### Data for this exercise

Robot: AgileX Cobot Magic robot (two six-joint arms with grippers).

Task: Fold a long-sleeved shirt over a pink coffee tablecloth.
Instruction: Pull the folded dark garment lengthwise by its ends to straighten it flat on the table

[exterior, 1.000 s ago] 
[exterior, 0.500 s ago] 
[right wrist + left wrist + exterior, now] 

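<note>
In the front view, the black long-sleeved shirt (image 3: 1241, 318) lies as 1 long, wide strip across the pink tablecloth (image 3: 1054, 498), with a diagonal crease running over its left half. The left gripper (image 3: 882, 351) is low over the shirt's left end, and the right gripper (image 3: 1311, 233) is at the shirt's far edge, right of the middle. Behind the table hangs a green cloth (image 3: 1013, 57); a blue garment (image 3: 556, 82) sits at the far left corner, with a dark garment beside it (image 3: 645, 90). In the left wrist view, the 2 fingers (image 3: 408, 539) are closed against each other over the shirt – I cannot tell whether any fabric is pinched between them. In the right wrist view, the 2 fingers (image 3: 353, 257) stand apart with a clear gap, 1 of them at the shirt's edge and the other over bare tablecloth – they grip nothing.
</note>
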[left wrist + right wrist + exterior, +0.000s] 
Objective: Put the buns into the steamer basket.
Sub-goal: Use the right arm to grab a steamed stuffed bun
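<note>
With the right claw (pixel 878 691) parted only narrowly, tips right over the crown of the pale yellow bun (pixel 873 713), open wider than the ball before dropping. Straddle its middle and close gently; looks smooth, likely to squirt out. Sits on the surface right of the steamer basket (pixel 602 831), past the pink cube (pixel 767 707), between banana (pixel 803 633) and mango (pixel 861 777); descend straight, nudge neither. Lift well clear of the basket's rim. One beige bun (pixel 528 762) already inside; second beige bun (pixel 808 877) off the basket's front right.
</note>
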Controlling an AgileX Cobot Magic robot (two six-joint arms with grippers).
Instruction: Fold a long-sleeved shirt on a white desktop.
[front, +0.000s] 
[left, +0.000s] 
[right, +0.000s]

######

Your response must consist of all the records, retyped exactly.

*Final answer*:
Robot: AgileX Cobot Magic robot (two six-joint arms with grippers).

Task: Fold a long-sleeved shirt over a pink coffee tablecloth.
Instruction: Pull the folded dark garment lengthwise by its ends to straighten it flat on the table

[exterior, 1.000 s ago] 
[exterior, 0.500 s ago] 
[right wrist + left wrist + exterior, now] 

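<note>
In the front view, the black long-sleeved shirt (image 3: 1241, 318) lies as 1 long, wide strip across the pink tablecloth (image 3: 1054, 498), with a diagonal crease running over its left half. The left gripper (image 3: 882, 351) is low over the shirt's left end, and the right gripper (image 3: 1311, 233) is at the shirt's far edge, right of the middle. Behind the table hangs a green cloth (image 3: 1013, 57); a blue garment (image 3: 556, 82) sits at the far left corner, with a dark garment beside it (image 3: 645, 90). In the left wrist view, the 2 fingers (image 3: 408, 539) are closed against each other over the shirt – I cannot tell whether any fabric is pinched between them. In the right wrist view, the 2 fingers (image 3: 353, 257) stand apart with a clear gap, 1 of them at the shirt's edge and the other over bare tablecloth – they grip nothing.
</note>
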[left wrist + right wrist + exterior, +0.000s] 
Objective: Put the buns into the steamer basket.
Sub-goal: Use the right arm to grab a steamed stuffed bun
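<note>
With the right claw (pixel 878 691) parted only narrowly, tips right over the crown of the pale yellow bun (pixel 873 713), open wider than the ball before dropping. Straddle its middle and close gently; looks smooth, likely to squirt out. Sits on the surface right of the steamer basket (pixel 602 831), past the pink cube (pixel 767 707), between banana (pixel 803 633) and mango (pixel 861 777); descend straight, nudge neither. Lift well clear of the basket's rim. One beige bun (pixel 528 762) already inside; second beige bun (pixel 808 877) off the basket's front right.
</note>
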Controlling an AgileX Cobot Magic robot (two six-joint arms with grippers).
Instruction: Fold a long-sleeved shirt on a white desktop.
[front, +0.000s] 
[left, +0.000s] 
[right, +0.000s]

The output contains nothing more.